NCERT puts these in bold and so does NEET.

1. Maintenance of chromosome number across generations

Without meiosis, gametes would carry the same chromosome number as somatic cells (2n), and after fertilisation the zygote would be 4n. The next generation would be 8n, then 16n, and the genome would balloon out of control within a few generations. Meiosis halves the chromosome number in gametes (2n → n), and fertilisation restores it (n + n = 2n). This is why humans always stay at 46 chromosomes generation after generation.
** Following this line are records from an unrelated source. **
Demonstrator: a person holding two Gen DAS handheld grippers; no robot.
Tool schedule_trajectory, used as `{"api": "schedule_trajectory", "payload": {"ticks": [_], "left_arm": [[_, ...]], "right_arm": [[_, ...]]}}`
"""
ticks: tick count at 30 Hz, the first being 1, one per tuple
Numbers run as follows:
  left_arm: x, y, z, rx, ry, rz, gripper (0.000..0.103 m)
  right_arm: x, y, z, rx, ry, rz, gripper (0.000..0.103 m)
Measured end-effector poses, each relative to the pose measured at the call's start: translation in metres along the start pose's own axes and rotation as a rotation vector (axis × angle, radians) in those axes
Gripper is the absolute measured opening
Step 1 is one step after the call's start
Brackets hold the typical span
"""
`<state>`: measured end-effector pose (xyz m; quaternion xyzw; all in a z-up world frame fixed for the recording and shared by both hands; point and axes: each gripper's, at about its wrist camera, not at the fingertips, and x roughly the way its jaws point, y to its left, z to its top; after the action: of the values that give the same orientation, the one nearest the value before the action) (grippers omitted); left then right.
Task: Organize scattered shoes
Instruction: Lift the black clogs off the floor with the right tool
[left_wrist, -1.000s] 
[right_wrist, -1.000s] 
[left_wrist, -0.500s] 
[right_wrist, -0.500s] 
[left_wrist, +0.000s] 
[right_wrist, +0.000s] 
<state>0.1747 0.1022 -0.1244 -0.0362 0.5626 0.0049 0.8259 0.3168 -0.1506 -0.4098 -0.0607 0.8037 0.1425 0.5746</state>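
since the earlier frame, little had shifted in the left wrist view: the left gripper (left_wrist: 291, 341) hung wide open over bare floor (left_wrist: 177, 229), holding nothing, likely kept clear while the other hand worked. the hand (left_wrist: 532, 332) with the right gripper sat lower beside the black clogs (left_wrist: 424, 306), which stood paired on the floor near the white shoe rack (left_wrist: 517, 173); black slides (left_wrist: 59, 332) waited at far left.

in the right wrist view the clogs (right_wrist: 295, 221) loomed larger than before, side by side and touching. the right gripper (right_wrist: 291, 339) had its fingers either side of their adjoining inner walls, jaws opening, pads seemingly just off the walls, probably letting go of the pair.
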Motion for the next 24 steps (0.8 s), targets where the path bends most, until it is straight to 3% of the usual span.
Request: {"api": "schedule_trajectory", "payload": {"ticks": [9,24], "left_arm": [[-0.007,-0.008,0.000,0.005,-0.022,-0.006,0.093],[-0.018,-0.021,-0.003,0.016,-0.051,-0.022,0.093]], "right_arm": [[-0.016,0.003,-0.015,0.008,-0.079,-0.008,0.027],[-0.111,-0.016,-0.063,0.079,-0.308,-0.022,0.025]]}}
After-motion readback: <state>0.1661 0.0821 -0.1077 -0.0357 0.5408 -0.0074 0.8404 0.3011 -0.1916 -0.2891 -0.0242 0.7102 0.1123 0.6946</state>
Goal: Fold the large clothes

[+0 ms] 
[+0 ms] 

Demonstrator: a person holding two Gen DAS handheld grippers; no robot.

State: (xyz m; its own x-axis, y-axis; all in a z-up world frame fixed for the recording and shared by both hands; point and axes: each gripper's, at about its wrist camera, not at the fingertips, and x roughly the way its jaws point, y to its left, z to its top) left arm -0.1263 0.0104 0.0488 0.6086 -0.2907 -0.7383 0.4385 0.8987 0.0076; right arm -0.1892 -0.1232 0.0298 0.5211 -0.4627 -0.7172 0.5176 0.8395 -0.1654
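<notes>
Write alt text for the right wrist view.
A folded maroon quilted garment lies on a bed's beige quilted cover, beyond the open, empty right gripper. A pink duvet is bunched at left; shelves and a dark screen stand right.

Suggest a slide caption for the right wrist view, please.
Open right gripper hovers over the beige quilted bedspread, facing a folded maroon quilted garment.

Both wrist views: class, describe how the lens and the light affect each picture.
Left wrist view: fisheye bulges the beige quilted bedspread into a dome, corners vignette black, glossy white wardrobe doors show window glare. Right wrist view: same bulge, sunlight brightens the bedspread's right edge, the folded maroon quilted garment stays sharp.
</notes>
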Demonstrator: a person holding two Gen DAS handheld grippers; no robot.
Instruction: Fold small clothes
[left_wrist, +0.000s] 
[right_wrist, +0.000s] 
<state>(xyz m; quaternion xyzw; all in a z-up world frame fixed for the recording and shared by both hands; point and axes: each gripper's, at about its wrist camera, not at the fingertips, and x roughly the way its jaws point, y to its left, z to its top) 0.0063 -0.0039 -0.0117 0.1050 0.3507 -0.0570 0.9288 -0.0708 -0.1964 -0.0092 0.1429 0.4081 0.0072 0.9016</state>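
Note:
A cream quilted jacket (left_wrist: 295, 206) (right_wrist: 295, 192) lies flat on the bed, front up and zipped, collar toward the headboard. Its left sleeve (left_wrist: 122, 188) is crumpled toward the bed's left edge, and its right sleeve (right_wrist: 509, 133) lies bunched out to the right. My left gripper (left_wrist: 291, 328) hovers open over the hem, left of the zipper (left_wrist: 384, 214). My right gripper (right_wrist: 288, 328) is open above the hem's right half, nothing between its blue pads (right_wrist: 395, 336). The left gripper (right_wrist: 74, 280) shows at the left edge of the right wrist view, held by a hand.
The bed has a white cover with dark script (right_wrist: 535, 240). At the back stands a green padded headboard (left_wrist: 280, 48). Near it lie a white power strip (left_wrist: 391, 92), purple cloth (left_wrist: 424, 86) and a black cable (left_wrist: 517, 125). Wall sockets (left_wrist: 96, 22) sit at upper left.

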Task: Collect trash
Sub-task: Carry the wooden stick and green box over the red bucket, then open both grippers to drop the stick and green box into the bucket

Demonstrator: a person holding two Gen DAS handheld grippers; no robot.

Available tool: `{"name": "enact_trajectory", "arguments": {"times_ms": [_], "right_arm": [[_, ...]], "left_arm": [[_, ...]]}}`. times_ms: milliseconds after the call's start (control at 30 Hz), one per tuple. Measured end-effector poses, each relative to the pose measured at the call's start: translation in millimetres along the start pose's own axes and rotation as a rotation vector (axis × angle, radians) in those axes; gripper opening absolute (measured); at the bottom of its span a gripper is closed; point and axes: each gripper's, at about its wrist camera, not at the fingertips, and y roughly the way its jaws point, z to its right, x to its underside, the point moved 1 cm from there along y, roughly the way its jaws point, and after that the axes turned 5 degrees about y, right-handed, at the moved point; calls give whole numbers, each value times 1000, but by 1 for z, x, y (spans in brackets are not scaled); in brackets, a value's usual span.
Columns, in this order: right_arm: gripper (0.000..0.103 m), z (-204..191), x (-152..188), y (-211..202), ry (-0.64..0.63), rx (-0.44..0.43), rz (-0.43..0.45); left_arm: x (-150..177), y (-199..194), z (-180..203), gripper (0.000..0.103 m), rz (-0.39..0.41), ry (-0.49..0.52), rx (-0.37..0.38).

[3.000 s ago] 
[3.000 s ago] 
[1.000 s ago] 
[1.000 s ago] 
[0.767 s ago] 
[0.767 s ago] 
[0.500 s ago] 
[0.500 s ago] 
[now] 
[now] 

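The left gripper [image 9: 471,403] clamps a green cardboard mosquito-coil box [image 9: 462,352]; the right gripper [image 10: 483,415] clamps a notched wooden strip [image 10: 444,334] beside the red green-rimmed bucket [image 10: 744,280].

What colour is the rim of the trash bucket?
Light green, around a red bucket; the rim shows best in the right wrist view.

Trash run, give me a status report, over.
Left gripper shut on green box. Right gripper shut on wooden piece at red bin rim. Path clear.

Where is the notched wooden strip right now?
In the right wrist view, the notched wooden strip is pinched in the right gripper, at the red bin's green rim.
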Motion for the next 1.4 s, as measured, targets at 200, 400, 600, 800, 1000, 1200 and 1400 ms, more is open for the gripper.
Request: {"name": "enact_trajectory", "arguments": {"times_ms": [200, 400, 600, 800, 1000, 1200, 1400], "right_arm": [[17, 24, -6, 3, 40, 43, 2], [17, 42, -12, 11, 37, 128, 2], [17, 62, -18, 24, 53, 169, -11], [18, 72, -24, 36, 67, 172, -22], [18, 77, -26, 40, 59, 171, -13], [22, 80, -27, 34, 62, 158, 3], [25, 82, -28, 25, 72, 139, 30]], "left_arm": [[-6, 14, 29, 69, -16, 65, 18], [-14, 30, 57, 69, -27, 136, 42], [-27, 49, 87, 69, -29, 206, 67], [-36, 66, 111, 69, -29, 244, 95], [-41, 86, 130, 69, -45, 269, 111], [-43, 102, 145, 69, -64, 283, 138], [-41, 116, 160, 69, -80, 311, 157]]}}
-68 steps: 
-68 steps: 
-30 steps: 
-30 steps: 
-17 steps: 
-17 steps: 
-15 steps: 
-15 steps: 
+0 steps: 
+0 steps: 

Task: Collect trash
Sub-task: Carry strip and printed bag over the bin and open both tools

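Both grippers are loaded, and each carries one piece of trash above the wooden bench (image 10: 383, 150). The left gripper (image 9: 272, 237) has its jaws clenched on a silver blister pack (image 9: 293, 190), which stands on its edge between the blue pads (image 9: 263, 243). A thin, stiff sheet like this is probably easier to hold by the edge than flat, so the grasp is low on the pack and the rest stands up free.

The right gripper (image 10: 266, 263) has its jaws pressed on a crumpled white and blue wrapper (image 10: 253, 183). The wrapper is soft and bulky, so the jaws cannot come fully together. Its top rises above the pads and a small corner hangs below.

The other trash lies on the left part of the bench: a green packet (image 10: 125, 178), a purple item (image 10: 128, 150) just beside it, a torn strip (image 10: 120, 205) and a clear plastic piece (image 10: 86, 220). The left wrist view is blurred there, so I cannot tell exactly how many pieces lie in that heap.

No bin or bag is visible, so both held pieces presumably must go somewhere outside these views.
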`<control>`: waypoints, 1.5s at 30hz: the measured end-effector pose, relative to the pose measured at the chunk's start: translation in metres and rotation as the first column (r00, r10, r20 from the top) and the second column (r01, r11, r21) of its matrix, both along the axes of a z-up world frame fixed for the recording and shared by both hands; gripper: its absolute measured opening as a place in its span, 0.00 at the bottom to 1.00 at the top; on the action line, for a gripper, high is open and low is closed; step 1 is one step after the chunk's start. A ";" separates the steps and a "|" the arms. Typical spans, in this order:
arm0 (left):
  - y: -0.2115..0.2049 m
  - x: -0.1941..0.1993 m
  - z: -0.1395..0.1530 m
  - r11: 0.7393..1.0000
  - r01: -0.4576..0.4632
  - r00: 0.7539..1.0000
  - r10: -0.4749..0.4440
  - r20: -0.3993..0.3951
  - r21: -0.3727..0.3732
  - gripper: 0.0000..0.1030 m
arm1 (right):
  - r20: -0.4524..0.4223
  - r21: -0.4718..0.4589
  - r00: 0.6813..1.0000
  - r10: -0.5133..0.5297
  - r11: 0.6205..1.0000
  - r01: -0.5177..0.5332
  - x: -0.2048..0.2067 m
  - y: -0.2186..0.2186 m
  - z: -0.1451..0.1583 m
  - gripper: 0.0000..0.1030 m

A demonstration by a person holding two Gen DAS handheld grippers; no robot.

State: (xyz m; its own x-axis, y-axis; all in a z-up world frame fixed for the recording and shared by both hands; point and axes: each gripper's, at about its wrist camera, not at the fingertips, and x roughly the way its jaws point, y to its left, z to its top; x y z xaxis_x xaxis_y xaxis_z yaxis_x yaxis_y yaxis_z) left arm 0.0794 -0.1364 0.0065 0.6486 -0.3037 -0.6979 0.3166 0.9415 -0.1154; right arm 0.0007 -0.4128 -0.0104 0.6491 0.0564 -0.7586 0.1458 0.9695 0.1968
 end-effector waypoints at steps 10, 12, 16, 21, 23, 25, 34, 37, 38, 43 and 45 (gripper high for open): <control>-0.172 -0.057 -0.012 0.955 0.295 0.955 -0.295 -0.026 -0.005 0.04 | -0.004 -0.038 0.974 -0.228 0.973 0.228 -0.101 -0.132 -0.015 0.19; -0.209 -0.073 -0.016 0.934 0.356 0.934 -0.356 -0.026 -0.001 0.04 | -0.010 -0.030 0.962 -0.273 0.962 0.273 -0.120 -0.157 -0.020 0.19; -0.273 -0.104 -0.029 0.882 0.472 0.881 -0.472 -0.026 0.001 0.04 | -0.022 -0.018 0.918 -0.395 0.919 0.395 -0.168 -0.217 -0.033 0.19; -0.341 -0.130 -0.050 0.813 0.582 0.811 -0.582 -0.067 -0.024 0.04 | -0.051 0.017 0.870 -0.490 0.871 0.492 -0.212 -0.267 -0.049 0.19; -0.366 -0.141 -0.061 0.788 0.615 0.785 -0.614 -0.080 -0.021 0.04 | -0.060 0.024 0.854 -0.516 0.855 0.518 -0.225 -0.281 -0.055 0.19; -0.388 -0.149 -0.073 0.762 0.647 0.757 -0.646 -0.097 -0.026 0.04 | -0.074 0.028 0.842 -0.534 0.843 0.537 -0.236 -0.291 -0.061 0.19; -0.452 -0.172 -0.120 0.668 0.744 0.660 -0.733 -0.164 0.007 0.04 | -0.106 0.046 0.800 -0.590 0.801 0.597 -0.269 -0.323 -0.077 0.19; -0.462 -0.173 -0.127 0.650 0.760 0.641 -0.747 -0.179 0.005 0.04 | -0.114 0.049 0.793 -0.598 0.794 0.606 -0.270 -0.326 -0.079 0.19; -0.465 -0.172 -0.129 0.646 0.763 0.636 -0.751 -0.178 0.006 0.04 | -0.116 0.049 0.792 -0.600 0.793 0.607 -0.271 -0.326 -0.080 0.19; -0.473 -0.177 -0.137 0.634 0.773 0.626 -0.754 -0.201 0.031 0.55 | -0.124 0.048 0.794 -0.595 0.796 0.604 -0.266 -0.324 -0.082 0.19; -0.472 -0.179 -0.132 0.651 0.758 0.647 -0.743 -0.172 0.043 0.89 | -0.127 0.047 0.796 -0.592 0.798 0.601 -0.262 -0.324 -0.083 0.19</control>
2. Generation of genetic variation

This is the engine of evolution. Meiosis creates variation in two independent ways:

  • Crossing over (Pachytene of Prophase I) — physically shuffles maternal and paternal alleles between homologous chromosomes. After crossing over, no chromatid is purely "from mom" or "from dad" any more; each is a mosaic.
  • Independent assortment (Metaphase I) — each bivalent orients on the spindle independently, so any combination of maternal and paternal chromosomes can end up in a daughter cell. With 23 human bivalents, that alone gives 2^23 ≈ 8.4 million combinations, before crossing over multiplies the figure further.

The product: every sperm or egg you make is genetically unique. Siblings are not clones precisely because of this combinatorial machinery.

Where and when does meiosis occur?

In animals, meiosis happens in the gamete mother cells (spermatogonia and oogonia) during gametogenesis, producing sperm and ova. In plants, it happens in spore mother cells during sporogenesis, producing microspores (which become pollen) and megaspores (which become the embryo sac). In both cases the starting cell is diploid; the four products are haploid.

Why it matters: Roughly 4–5 NEET questions every year come from meiosis — many target the exact sub-stage of an event, the names of the molecular players, or the calculation of variation. Knowing crossing over = Pachytene and chiasmata = Diplotene alone has fetched students an easy mark in NEET 2020, 2022 and 2023.

Real-world example: The reason a brother and sister born to the same Indian parents can look strikingly different — one tall with curly hair, the other short with straight hair — is meiosis. Each parent's spermatogonia and oogonia underwent crossing over and independent assortment, producing gametes with countless allele combinations. The genetic lottery that meiosis runs is what makes every child (except identical twins) a one-of-a-kind individual.

Common misconception: "Crossing over occurs in mitosis too." No. Mitosis produces genetically identical daughter cells; there is no homologue pairing, no synaptonemal complex, no chiasmata. Crossing over is strictly a meiosis-I, Pachytene event.

A second misconception: "Crossing over creates new genes." It does not. It rearranges existing alleles into new combinations. The creation of brand-new alleles requires mutation, a different process altogether.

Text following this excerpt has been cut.